You know that woman who glides through the holidays effortlessly turning out fruitcakes, entertaining fractious family members, and thinking up unbelievably perfect gifts without being a wreck inside? We don't, either. Holiday stress is now part of the human condition. As the familiar tension digs its heels in, consider a dose of calm from Alice Domar, PhD, author of Self Nuture and one of our LLuminari experts.
1. Reassess. Create a list of everything you do for the holidays and notice which activities make you queasy even thinking about them. In each case, ask, "Who am I doing this for?" Your husband? Your children? Your mother? If you're going through the motions only to meet your own expectations, perhaps you could cross off that activity this year. If you're doing it for others, suggest something different. Instead of cooking up a huge family Christmas dinner, for example, propose making reservations at a special restaurant. Anxious about the usual New Year's Eve party? Your husband might be more than happy to ditch it and escape with you to a romantic hotel.

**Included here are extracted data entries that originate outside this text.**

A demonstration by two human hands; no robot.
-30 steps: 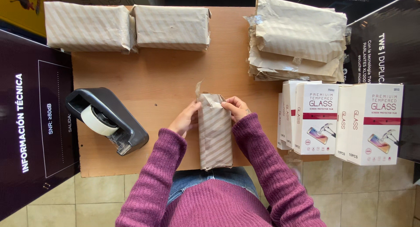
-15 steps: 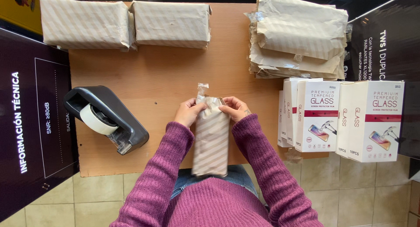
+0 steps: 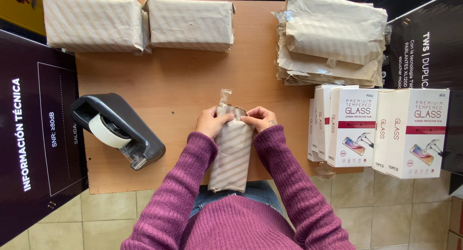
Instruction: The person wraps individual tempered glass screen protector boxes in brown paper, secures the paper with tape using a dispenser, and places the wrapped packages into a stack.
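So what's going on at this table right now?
A person in a purple knitted sweater holds a tall parcel wrapped in striped brown paper on a wooden table. The left hand and right hand press the paper folds at its far end, where a strip of clear tape sticks up. A black tape dispenser sits to the left, two wrapped parcels at the far edge, a stack of used paper wrappers and white product boxes to the right.
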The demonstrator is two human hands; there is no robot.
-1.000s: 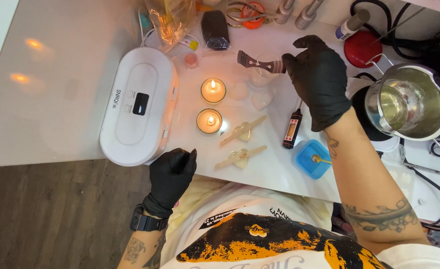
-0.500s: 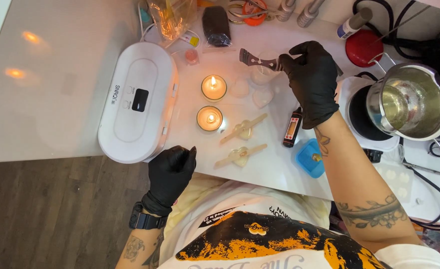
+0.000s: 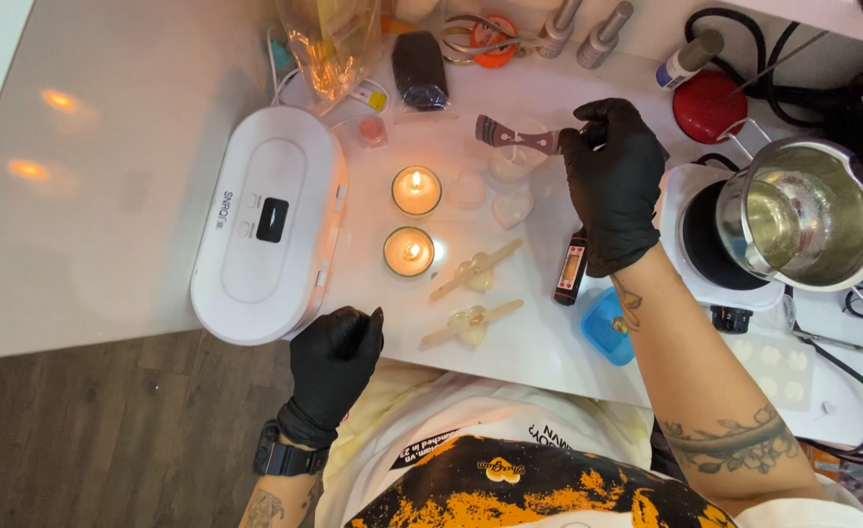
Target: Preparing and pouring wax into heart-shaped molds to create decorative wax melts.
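Hands in black gloves work over a white table (image 3: 138,147), seen from above. The right hand (image 3: 612,186) pinches one end of a flat brown wick-centring bar (image 3: 517,136), which lies across a small clear glass cup (image 3: 511,156) at the far side of the table. The left hand (image 3: 336,357) rests loosely curled at the near table edge, holding nothing, just beside a white oval case (image 3: 267,223) with a small dark rectangular panel on its lid. Between the hands, two lit tealights (image 3: 412,220) glow orange; next to them sit two pale heart-shaped moulds (image 3: 472,293), each with a wooden stick laid across. A black pen-shaped thermometer (image 3: 572,267) with an orange label strip lies below the right wrist, near a blue square container (image 3: 607,328). At the far edge are a crinkled clear plastic bag (image 3: 329,39) with yellow contents and a dark flat pouch (image 3: 420,70), possibly sealed. A steel pouring pot (image 3: 803,210) of clear liquid stands on the right.
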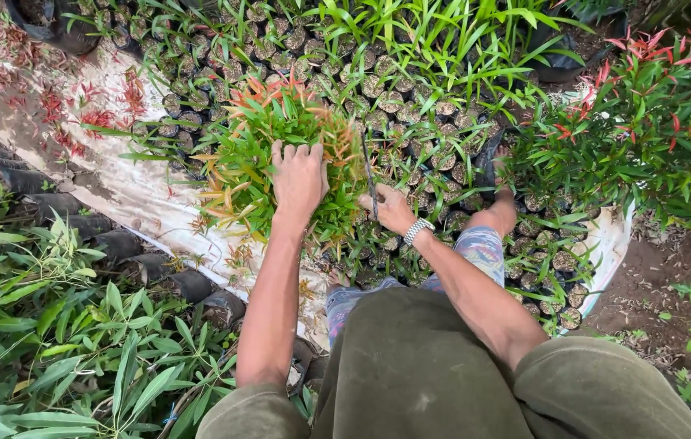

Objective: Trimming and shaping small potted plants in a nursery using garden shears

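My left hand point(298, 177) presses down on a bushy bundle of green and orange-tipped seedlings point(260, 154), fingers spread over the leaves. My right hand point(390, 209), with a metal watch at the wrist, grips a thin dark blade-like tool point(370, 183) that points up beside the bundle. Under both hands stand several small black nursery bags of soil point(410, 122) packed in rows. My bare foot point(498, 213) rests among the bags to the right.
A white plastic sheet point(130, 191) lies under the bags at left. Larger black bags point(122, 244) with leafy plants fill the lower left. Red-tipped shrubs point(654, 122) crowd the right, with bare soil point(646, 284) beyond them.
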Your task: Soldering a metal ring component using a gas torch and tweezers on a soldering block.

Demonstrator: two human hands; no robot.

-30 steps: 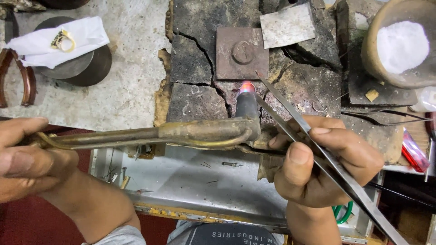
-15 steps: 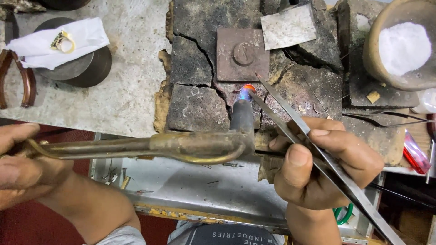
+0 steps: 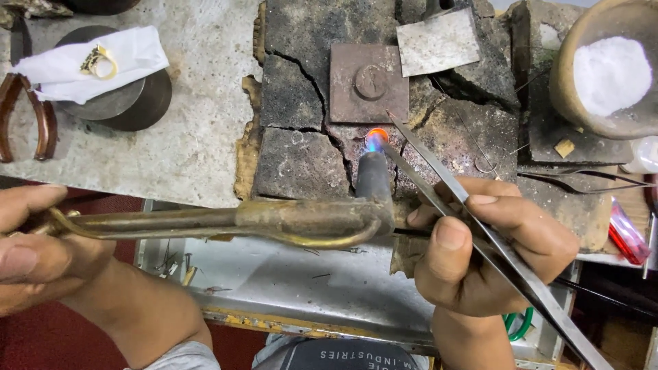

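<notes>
Torch in left hand; tweezers in right hand.

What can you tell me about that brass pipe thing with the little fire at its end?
The torch is a long, tarnished brass tube lying across the bench edge. The left hand grips its hooked handle. A dark nozzle bends away from the person, its small blue-orange flame touching the cracked charred block, beside the tweezers' tips.

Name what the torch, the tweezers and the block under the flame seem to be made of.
Torch: likely brass, from its dull yellow, tarnished tube. Tweezers: probably steel, with grey, smooth, flat blades. Block: perhaps charcoal or firebrick, being dark, rough, cracked and scorched.
</notes>
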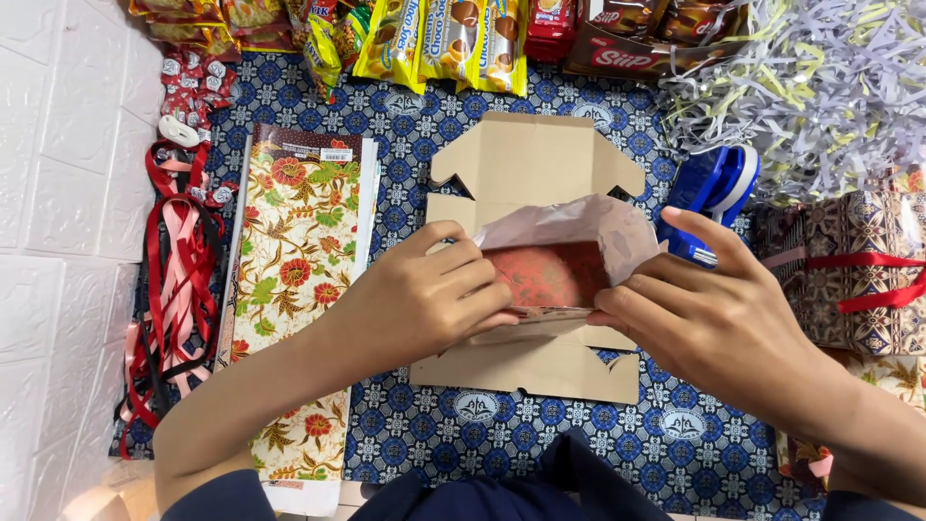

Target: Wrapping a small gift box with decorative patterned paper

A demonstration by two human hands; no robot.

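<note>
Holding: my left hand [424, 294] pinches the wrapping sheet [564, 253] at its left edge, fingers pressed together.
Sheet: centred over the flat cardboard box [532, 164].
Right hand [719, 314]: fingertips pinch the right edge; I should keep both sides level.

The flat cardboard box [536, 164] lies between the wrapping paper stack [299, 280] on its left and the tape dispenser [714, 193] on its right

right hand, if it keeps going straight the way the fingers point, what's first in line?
The right hand points left across the cardboard box. Past the paper sheet it pinches, it would likely meet the left hand fingertips; they look nearly touching.
</note>
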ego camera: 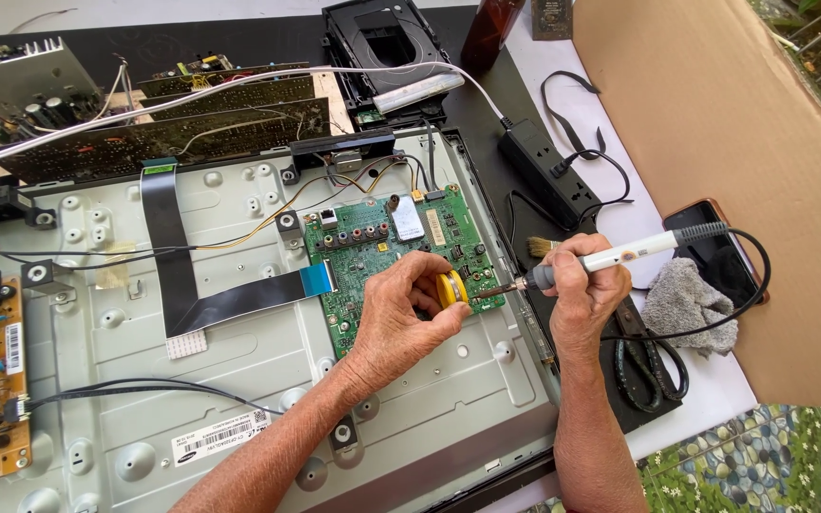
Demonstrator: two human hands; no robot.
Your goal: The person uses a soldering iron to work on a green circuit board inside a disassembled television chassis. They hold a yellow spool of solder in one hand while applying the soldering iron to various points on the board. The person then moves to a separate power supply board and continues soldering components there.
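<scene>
Two hands: left [401, 318] pinches yellow spool [451, 288]; right [582, 285] grips soldering iron [620, 256]

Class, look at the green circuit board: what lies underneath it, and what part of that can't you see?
The green circuit board sits on a grey metal back panel. The panel beneath the board is hidden; the left hand with its yellow reel covers the board's lower part.

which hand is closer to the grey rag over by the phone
Right. The right hand, holding the soldering iron, sits just left of the grey rag. The left hand is farther left, over the green board.
</scene>
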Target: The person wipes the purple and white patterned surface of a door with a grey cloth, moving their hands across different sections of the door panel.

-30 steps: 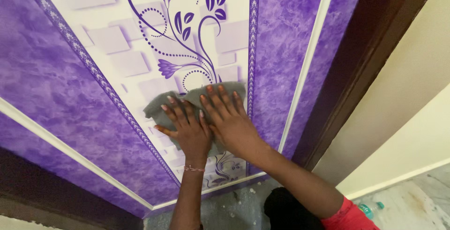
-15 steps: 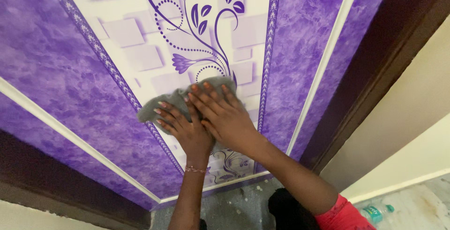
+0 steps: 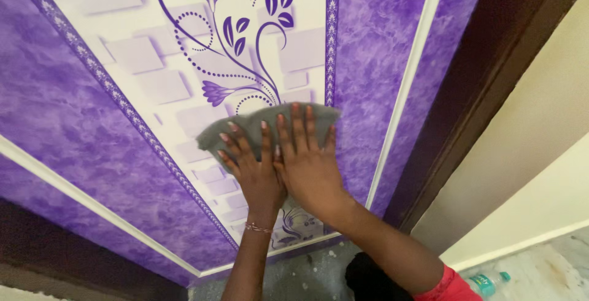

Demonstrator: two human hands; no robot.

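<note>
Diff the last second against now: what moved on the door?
Both hands, left hand and right hand, slid the grey cloth left toward the patterned border, then back right onto the inner purple strip, fingers spreading flatter. Nothing grasped or released. Both palms stay pressed on the cloth against the purple floral door panel.

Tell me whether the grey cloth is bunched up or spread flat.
Spread flat: the grey cloth lies against the purple door panel under both hands, its edges showing beyond the fingers.
</note>
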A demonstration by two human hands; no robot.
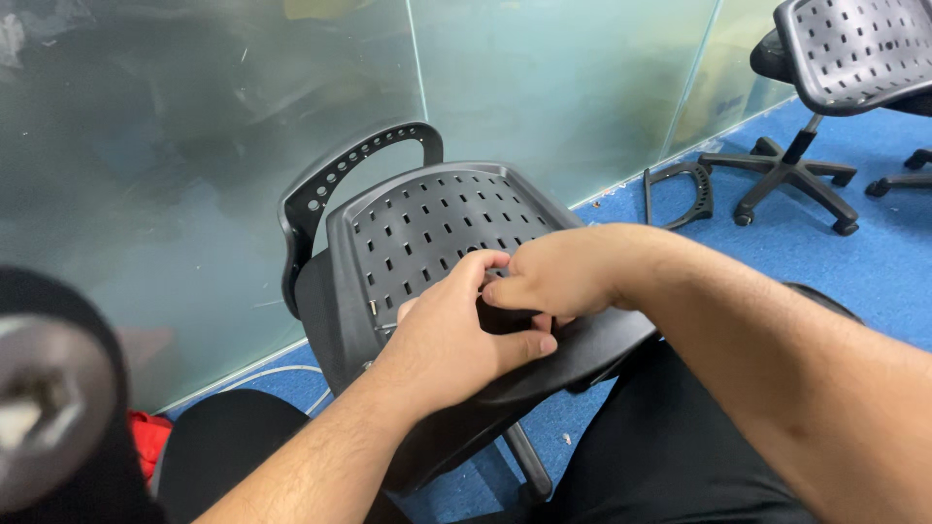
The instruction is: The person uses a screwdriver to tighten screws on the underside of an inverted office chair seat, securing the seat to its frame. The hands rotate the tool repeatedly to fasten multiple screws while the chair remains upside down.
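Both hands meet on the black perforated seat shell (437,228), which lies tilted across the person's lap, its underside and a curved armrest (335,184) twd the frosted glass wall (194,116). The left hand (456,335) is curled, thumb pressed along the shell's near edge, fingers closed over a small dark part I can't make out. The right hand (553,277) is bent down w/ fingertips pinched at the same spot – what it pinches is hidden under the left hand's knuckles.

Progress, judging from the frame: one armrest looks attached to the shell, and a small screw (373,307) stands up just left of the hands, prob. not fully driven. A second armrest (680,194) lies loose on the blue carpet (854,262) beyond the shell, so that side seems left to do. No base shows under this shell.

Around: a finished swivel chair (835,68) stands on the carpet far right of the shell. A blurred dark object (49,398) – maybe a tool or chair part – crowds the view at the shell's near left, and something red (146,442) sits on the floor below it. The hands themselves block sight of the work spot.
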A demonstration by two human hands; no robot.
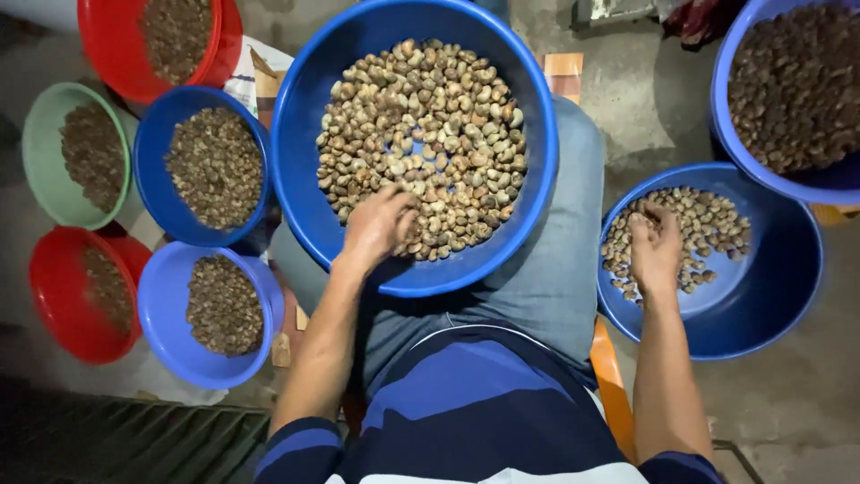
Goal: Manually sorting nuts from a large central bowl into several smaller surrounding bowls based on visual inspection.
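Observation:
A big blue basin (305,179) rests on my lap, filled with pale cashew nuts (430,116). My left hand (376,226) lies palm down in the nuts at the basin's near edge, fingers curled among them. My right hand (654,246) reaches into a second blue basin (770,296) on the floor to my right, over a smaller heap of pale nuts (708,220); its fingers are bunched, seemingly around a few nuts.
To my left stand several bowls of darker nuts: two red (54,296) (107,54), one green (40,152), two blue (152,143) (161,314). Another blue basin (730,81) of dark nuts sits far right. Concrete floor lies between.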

2. Check your perfectionism at the door. Are you a working woman who is comparing her baking and tree-trimming efforts with those of someone who doesn't have a full-time job—or with the way your stay-at-home mother handled the holidays? Are you envisioning your Christmas party right out of a movie? "We put so much of this pressure on ourselves," says Domar.
3. Put yourself on the receiving end. Come up with gifts that will benefit you as well as the other person. Instead of getting your friend a $50 sweater, use the money to take both of you for a manicure/pedicure. Buy two tickets to a play or concert. Convince your family to pool what everyone would have spent on presents and hire a massage therapist to give half-hour shoulder rubs as you all sit around at your holiday gathering.
4. Break the routine. If you're losing sleep over where the family should spend the holidays, "start a new tradition," says Domar. If a large get-together is too complicated or torturous, suggest seeing relatives separately. Or arrange for everyone to put their family gift money toward going on a cruise together. If logistics are suffocating, celebrate a month later when travel is easier and fares are cheaper.
5. Buy a few extras. It's everyone's worst nightmare: the beaming acquaintance who shows up unexpectedly with a gift. You can sometimes get away with, "Oh, I haven't wrapped yet," but Domar suggests protecting yourself by having a few extra generic gifts ready—a pretty little vase, a blank journal on nice paper, a lottery ticket. And if the reverse happens—you buy someone a thoughtful, one-of-a-kind treasure and she has nothing for you, or pulls out some $2 trinket? "It's very hard to gauge what other people will spend," says Domar. "They may have a different gift-giving style. They may be having financial difficulty. Don't let it ruin your holiday."